Image #10: A rather wet part of the track, but with plenty of stones to step upon in order to remain dry. The mountain to the left is Loftsnuten.

For the next night I had booked a room at a hotel in Ulvik, north of the Hardanger fjord. This was yet another mistake. It takes about 1 1/2 hour to drive from Skjeggedal to Ulvik, and as tired and exhausted as we were at this moment, it would have been much better to spend the night at Tyssedal Hotel, which offers quite some comfort after such a hike. My recommendations for anyone who considers making the trek to The Troll's Tongue are as follows:

  1. Spend the night prior to the trek at Tyssedal Hotell, as this enables you to start your trek very early in the morning.

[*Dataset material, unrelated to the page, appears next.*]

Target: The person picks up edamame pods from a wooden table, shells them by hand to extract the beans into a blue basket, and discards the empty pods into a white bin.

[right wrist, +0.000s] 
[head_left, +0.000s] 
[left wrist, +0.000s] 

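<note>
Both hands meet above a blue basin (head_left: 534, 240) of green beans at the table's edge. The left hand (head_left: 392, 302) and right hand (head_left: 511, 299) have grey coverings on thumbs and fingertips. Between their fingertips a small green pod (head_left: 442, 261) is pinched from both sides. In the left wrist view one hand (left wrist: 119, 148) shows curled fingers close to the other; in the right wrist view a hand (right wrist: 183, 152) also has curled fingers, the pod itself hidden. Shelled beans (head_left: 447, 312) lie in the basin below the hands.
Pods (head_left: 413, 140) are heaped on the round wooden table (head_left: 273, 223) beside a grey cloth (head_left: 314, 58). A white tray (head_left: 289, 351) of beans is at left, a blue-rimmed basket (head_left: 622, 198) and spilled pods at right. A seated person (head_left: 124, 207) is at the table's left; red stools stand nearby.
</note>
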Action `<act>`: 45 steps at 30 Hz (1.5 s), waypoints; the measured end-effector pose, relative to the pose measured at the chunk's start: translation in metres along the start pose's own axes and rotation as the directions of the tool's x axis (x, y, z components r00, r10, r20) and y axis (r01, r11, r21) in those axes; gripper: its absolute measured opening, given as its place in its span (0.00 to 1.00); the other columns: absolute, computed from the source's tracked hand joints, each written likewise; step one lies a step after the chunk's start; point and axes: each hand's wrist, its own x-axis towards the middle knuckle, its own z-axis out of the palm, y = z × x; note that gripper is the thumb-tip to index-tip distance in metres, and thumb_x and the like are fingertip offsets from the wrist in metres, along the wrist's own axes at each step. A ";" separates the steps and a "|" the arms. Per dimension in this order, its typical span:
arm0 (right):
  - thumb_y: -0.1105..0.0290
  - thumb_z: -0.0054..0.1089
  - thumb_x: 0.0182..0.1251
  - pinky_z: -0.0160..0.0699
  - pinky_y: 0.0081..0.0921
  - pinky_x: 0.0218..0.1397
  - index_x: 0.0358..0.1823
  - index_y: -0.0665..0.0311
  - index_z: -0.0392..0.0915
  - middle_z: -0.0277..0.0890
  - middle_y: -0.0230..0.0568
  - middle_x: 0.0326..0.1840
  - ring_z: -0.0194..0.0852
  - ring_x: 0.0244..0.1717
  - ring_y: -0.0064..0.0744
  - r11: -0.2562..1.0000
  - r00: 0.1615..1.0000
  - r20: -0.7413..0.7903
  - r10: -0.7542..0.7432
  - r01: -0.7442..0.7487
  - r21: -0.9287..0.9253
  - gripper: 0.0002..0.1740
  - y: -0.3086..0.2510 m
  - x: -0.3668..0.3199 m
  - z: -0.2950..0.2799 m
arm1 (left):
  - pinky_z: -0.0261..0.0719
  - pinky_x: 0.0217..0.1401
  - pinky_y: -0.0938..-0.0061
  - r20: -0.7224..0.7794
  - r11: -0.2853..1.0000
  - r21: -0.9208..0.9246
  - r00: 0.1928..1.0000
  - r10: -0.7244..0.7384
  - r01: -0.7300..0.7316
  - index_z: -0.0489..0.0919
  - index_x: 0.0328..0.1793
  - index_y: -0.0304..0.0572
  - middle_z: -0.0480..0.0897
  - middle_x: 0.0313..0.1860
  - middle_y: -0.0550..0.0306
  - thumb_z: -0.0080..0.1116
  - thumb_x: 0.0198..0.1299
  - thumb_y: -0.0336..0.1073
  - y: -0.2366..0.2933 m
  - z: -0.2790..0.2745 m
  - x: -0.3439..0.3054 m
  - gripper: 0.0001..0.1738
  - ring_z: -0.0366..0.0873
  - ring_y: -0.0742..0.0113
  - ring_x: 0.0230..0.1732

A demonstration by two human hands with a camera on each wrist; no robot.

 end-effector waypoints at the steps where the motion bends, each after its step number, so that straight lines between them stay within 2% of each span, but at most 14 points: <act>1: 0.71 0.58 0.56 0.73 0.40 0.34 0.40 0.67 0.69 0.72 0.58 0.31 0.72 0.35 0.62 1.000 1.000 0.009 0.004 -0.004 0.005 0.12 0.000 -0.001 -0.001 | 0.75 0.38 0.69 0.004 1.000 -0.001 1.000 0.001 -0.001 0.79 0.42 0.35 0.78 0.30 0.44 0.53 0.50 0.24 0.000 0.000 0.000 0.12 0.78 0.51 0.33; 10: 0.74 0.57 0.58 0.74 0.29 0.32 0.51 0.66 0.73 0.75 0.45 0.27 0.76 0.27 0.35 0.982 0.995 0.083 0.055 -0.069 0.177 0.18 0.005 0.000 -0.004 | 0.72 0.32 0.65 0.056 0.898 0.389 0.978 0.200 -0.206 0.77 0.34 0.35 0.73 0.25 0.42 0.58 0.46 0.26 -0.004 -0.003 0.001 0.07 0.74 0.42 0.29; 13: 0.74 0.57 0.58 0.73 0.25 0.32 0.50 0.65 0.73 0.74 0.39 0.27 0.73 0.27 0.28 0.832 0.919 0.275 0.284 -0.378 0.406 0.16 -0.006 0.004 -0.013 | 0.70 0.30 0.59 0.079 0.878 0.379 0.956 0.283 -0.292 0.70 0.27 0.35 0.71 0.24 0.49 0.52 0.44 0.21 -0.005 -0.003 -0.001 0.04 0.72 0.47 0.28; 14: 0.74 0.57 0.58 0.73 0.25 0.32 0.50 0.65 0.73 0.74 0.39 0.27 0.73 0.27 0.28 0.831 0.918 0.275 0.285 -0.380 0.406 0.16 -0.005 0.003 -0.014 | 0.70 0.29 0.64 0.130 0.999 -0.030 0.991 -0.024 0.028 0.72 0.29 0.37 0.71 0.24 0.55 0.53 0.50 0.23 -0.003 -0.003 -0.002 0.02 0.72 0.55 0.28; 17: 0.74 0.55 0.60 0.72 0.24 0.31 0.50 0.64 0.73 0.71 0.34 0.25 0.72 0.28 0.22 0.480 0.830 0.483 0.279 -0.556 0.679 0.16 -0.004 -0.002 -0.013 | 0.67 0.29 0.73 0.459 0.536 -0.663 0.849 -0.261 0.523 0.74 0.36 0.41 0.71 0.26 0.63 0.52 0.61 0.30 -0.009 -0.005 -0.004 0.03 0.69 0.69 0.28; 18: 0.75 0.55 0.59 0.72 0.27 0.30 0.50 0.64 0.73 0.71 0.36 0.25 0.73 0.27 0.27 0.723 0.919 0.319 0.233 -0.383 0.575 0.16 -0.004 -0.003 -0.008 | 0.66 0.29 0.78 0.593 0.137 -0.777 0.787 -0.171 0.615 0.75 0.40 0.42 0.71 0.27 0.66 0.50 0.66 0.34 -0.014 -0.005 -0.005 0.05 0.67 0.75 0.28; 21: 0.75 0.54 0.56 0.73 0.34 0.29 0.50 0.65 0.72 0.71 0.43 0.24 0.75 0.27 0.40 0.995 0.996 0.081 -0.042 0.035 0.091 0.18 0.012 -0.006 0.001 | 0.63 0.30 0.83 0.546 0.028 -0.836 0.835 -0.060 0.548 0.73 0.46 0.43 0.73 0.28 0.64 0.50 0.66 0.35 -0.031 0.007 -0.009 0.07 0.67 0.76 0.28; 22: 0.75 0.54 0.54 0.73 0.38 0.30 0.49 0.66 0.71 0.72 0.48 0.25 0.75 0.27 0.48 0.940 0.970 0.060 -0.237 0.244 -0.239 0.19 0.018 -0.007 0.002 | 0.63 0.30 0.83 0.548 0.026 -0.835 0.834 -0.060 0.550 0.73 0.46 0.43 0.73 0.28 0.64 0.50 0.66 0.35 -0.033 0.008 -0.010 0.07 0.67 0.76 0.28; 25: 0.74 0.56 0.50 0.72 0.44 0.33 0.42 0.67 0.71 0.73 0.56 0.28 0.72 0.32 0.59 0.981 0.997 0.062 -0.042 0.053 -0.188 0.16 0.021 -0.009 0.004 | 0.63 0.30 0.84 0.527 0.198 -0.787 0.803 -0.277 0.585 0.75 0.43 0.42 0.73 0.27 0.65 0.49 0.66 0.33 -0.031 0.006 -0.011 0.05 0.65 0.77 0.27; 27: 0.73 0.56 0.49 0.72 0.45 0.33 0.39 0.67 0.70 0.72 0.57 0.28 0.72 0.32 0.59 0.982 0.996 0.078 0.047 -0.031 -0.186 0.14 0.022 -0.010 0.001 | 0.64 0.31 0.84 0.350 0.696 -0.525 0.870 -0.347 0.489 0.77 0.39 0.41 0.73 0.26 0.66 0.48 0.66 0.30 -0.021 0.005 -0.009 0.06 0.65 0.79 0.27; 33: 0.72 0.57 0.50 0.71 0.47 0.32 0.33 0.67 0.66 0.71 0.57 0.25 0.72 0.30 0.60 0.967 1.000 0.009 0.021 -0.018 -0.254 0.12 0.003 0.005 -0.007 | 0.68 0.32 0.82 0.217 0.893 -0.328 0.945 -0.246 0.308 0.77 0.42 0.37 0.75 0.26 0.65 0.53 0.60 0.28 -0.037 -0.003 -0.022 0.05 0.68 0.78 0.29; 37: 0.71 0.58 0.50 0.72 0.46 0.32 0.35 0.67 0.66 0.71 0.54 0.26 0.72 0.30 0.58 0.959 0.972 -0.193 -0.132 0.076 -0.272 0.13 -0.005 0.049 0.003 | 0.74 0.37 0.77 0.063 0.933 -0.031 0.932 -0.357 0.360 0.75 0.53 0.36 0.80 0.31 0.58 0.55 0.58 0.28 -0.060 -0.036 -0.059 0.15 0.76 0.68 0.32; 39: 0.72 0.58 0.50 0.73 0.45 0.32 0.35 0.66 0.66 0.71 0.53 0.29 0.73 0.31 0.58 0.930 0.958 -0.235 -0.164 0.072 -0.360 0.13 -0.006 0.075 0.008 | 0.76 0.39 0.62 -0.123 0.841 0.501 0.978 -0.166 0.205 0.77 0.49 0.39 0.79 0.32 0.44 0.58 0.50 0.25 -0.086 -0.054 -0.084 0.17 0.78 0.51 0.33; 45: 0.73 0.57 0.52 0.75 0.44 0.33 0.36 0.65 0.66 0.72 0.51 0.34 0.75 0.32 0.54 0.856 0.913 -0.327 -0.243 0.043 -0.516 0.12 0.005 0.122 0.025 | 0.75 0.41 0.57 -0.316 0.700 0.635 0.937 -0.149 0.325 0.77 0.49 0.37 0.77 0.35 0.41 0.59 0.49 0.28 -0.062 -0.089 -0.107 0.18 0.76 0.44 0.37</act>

  2. The trek is quite long, i.e. about 10 km in each direction, hence you should make sure you have appropriate shoes and gear for mountain trekking, including some warm clothing in case it gets cold, and something that will keep you dry even if it starts raining.
  3. Make sure you've brought enough to eat and drink for such a long hike (i.e. food, energy drink, chocolate, sugar sweetened soda etc.).
  4. Spend even the night after the trek at Tyssedal Hotell. The hotel building is old, but the rooms are said to be nice, and you sure need some comfort or luxury after a trek to The Troll's Tongue.
Image #11: Finally on the "Troll's Tongue." Lake Ringedalsvatnet in the background.
Image #11: Finally on the "Troll's Tongue." Lake Ringedalsvatnet in the background.